On May 5, during Solana Accelerate, the Bittensor token went live natively on Solana. The listing mattered on its own, but the more interesting development was the cultural exchange that followed.
Max Sebti, founder of Score (Subnet 44), joined Sunrise’s recent livestream to walk through the moment, the path that led him to build Score, the practical mechanics of launching a subnet, and where the broader Bittensor ecosystem heads from here.
The Solana Crossover
The Bittensor side of the listing carried unusually positive sentiment, and so did the Solana side. The more durable outcome, beyond the price action, was the introduction of a new audience to a protocol that had been growing largely outside the major consumer trading conversations.
Two builder cultures collided:
a. Bittensor’s ecosystem leans toward researchers, engineers, and incentive-design builders, and
b. Solana’s audience carries the velocity of a trading floor.
The crossover opened a channel of attention the network had not previously accessed through Bitcoin-aligned or Ethereum-aligned audiences.
For Max, the most important read on the listing was not the chart but the conversation it opened up.

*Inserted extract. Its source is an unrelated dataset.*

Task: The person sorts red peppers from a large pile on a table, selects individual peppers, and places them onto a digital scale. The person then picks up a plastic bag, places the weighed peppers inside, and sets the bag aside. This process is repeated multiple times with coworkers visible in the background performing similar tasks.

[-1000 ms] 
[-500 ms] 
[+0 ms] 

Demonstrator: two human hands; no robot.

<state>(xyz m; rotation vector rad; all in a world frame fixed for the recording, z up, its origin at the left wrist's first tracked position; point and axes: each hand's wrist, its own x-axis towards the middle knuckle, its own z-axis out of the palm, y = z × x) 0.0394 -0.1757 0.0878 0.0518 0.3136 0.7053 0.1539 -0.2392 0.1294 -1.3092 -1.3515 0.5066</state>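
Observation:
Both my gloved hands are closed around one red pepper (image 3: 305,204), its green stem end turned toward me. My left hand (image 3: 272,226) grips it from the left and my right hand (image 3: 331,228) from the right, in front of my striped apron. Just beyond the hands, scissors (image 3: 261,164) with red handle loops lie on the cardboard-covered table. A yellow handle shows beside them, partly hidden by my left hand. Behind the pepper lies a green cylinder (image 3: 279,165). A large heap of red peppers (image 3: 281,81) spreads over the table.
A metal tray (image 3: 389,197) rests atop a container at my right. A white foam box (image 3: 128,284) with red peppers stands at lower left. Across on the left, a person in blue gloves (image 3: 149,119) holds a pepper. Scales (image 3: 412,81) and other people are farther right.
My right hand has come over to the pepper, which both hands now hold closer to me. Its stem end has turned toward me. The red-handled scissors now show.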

Max’s Path Through Decentralized AI
Max’s history at the intersection of crypto and AI predates the current cycle. His arc has run through two prior chapters:
a. Decentralized Data Annotation: His first role was at a foundation spun out from H-Capture, where he led growth across both sides of a decentralized labor marketplace. The experience taught him how decentralized work actually scales.
b. CrunchDAO: Max co-founded the company with two collaborators who would later become his co-founders at Score. CrunchDAO ran machine learning competitions for hedge funds, banks, and financial institutions, moving Max from the data side of decentralized AI to the modeling side and giving him direct experience designing the incentive structures he would later need at Score.
How Score Came to Be
Score did not start as a vision project. A client brought the team a sports problem that required computer vision at scale, and Bittensor was the right place to solve it. The key facts:
a. Launched August 2024 as part of the second batch of subnets ever registered.

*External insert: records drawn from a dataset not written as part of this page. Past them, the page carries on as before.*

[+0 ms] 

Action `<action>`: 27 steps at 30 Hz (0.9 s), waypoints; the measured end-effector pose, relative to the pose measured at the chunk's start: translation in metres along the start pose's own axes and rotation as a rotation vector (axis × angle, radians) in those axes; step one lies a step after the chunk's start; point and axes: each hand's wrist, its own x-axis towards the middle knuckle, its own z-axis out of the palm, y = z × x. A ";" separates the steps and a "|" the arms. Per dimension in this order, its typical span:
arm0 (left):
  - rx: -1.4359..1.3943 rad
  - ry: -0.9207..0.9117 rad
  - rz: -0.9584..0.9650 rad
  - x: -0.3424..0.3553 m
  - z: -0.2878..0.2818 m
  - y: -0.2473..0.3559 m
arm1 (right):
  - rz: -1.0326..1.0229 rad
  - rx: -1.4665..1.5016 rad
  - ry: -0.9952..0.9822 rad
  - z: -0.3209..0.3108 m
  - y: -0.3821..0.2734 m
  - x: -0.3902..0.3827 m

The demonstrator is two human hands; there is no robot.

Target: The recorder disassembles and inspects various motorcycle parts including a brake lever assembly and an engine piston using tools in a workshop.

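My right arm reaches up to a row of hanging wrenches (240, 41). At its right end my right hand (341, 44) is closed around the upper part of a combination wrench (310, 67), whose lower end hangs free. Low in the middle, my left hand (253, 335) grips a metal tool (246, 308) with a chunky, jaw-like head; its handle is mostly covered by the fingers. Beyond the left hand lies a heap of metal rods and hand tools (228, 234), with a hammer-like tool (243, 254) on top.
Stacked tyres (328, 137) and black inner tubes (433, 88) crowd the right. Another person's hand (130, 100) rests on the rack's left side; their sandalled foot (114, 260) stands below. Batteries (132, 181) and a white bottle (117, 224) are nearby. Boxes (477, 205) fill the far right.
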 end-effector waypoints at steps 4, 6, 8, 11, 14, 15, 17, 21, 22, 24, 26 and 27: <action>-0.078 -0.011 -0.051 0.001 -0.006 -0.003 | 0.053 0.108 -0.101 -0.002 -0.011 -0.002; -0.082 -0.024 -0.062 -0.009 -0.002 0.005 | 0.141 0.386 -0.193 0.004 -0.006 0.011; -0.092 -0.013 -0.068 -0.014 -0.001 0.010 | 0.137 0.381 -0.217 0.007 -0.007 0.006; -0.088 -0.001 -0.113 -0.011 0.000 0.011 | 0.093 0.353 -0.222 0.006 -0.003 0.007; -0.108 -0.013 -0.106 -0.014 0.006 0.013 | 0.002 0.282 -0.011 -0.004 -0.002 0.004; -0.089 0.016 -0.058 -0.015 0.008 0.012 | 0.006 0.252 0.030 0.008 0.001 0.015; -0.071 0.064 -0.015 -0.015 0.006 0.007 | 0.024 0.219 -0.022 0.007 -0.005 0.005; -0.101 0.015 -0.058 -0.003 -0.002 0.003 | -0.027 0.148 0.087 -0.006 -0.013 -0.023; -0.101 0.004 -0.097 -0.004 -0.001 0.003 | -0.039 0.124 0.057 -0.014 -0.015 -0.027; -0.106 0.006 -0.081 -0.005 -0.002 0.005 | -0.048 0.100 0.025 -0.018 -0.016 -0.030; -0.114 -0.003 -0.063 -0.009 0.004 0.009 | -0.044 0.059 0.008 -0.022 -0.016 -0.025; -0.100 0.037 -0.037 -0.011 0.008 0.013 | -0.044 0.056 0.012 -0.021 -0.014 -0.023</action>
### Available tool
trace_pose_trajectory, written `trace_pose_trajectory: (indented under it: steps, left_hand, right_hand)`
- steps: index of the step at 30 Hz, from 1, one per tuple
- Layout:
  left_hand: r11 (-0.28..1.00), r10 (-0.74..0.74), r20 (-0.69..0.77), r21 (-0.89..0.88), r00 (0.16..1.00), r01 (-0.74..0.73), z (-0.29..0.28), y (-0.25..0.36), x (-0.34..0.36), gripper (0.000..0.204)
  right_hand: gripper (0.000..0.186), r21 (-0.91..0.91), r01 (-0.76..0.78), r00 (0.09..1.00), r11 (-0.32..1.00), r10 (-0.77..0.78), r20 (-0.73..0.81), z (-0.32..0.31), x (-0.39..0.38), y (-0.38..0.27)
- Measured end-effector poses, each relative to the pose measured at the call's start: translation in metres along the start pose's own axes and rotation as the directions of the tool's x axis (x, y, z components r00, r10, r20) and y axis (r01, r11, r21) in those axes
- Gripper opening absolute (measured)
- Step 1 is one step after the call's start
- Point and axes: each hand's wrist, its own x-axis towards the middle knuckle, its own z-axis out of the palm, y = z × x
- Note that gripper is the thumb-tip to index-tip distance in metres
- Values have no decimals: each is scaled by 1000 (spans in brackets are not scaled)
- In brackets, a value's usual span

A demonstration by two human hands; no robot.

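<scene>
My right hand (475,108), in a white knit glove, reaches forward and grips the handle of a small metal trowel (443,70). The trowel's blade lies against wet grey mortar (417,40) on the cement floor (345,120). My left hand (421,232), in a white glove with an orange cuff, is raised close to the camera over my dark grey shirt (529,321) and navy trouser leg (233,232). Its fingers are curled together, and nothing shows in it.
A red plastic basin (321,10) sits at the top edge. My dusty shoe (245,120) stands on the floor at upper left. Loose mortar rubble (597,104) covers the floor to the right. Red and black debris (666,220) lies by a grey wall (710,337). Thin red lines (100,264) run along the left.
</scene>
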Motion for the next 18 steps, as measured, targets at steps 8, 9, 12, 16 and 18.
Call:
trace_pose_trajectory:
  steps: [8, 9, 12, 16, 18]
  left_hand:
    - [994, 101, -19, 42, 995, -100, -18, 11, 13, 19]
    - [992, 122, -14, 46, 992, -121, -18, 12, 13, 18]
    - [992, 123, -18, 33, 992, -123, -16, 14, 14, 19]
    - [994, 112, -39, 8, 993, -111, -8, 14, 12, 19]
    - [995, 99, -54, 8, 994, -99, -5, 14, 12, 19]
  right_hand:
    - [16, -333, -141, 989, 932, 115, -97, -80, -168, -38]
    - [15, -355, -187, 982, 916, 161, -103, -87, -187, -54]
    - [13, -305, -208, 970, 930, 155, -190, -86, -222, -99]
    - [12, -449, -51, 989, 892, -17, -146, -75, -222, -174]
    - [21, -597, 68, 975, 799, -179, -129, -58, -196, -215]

b. Pivoted from sports prediction to broader computer vision over the months that followed.
c. The mission is to make every camera intelligent through the largest open-source library of vision AI skills.
d. Top miners earn in the range of ten to twenty thousand dollars per day.
e. Scoring criteria push beyond raw accuracy into reliability and stability of predictions, because that is what enterprise-grade vision deployment requires.
What It Takes to Launch a Subnet
The financial gate to launching a subnet on Bittensor in 2024 was not trivial. Registration costs exceeded the equivalent of $1.2 million in $TAO, and Score was able to launch only because the Yuma team at DCG covered the fee in exchange for an eventual payback arrangement.
That structural support remains one of the practical realities outsiders underestimate when they consider launching a subnet.
The mechanics that follow registration are simpler than the financial gate:
a. Take ownership of the subnet’s Discord channel within the Bittensor server.
b. Publish initial code to a GitHub repository as both a signal of seriousness and the foundation for the incentive mechanism.
c. Introduce the project to the community and begin attracting miners.
From there, the work shifts to incentive mechanism design and miner attraction, which is the layer where most subnets succeed or fail.
Where Bittensor Goes From Here
Max’s read on the network is structured around a few core observations:
a. Pareto Dynamics: As subnet count grows, roughly 20% of subnets will produce most of the value across the protocol.
b. Score’s forward roadmap is to become the open router of vision, where AI agents and application developers can fork state-of-the-art vision models into their own stacks.
c. The next-generation agent bet is that agents will discover the best available models on their own, and an open, incentivized network of contributors will outperform any single closed lab.
d. The broader Bittensor frame is that not every subnet has to be AI. Any product that can be improved through structured incentive competition is a candidate for a Bittensor-anchored optimization layer.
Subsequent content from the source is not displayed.